▸ **Exercise instructions**
Using the records below, filter out every line that lacks "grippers" and copy the rest.

*** Opening of Data for this task ***

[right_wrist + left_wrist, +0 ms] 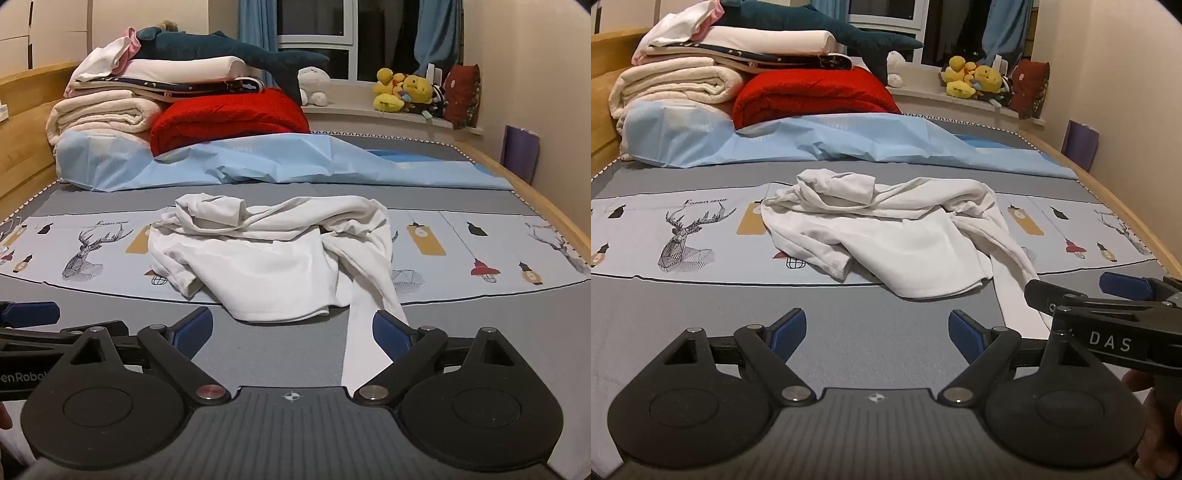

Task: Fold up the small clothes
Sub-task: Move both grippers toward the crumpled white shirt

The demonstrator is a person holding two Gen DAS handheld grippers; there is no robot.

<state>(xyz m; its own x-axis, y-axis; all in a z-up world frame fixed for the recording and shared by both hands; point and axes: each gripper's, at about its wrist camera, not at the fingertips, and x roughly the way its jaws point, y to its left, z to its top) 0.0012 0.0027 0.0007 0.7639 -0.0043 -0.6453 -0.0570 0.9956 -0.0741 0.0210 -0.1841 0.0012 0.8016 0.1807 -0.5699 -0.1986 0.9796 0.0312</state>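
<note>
A crumpled white garment (886,229) (266,254) lies in the middle of the bed, on the grey sheet with a deer print (687,236). One long white sleeve (364,332) trails toward me. My left gripper (877,332) hovers open over bare grey sheet, just short of the garment's near edge, with nothing between its fingers. My right gripper (291,330) is open too; the sleeve runs between its fingers, close to the right blue pad (391,332), and neither pad presses on it. Each gripper shows at the edge of the other's view, the right gripper (1086,290) beside the sleeve.
Folded blankets (679,85) and a red blanket (816,96) are stacked at the bed's far left, with a dark plush shark (229,48) on top. A rumpled light-blue sheet (849,140) lies behind the garment. Yellow plush toys (402,92) sit on the windowsill. A wooden bed frame (1137,221) runs along the right.
</note>
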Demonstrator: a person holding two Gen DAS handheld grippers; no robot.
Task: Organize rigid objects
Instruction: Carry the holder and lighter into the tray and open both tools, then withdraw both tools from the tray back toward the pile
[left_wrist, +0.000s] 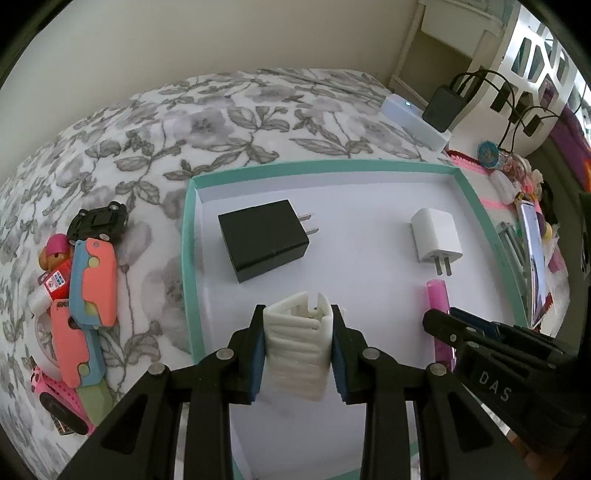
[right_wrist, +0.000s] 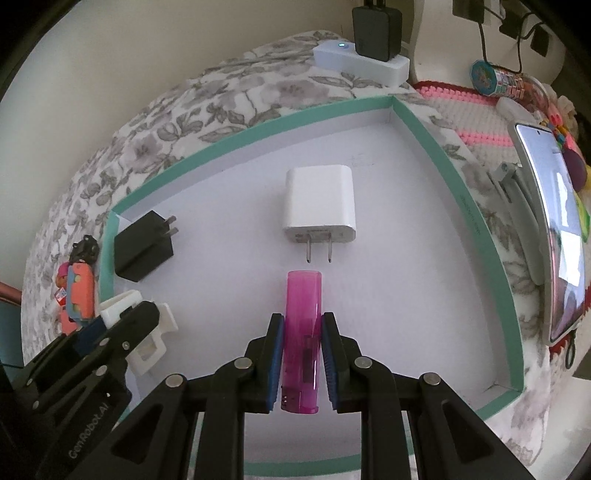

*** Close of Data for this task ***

▸ **Task output**
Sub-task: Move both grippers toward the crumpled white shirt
The demonstrator is a person holding two Gen DAS handheld grippers; there is no robot.
Demonstrator: a person holding two Gen DAS handheld grippers; no robot.

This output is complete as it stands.